第2話 事件

 そのあと、しばらくは穏やかな時間が流れていた。

 平凡なごく普通の日常だった。

 私は典型的な内弁慶で、学校では大人しくてマイペースな子だった。体も小さかったし、よく本を読んだので勉強はできるほうだったが、何かのリーダーになることはなく、よく男の子にいじめられていた。

 それでも、写真で見る子供の頃の自分はやっぱり幸せそうだ。

 色白で真っ黒の髪をおかっぱにして、手も足も華奢で、どこか頼りないけど、両親にたくさん愛されてきたのが、写真からも伝わる。私が本当に幸せだったのはここまでだった。


 あれは私が十歳、小学四年生の頃だった。

 両親が事故で死んだのだ。山道のカーブを曲がり切れず崖から落ちたのだ。どちらもほぼ即死だった。

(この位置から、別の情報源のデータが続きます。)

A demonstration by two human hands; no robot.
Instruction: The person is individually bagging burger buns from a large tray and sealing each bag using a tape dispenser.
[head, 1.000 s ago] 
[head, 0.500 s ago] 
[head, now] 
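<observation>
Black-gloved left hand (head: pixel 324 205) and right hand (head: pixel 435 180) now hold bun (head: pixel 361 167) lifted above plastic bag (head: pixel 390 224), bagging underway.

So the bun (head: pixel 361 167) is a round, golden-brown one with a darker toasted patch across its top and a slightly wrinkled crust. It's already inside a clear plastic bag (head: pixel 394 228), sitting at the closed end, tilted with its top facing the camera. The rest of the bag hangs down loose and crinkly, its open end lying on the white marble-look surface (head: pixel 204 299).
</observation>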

 事故死、というのはあとから考えると疑問が残る点なのだが、当時の新聞の発表がそうだったのでこのまま記す。

 病院の霊安室に、母の妹である叔母に連れていかれたときは、わけも分からず泣くこともできなかった。

 お通夜でも葬式でも現実が呑み込めず、大人たちの会話を遠くで聞いていた。

 会社、破産、借金、相続、保険金、肩代わり、、、

 そんな言葉が聞こえてきた。

 参列者が少ない葬式で、うつむいたまま座っていると、隣の叔母が息を飲むのが分かって顔を上げると、あの、日曜日に白い包み紙を持ってやってきた、初老の男性と若い男性がそろって焼香をしていた。叔母は挑むような表情で、毅然としていた。驚いたのは、初老の男性も、若い男性も、本当に私のことを可哀そうに思っているような、悲痛な顔をしていたからだ。

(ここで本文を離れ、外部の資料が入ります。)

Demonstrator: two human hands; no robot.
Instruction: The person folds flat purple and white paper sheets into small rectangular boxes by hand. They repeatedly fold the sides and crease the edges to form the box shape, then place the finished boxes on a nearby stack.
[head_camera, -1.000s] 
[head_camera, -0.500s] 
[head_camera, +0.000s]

 焼香のあと、叔母に向き合うと、初老の男性は一言、二言、叔母に声をかけた。

「こんな小さな子を残して…」そう聞こえた気がした。小さいのに腹に力の入った、しっかりした声だった。今にも涙を流しそうで、見ているこちらが泣きそうになるくらいだった。

「そのうち、改めて伺います」

 初老の男性は、そういうと叔母に頭を下げた。叔母の表情は厳しいままだった。

 後ろに立っていた若い男性と目が合った。あの日と同じように、しっかりスーツに身を包んで、きれいに前髪が上げられている。黒い眉毛の下の目が、明らかに私を憐れんでいて、私は今すぐ逃げ出したかった。下を向いていると、男性は膝を折って、私に目を合わせた。涙が落ちそうになるのをこらえていると、叔母が止めるしぐさをするのも間に合わず、そっと私の頭を撫でた。おかっぱの髪の表面を大きな手が動いた。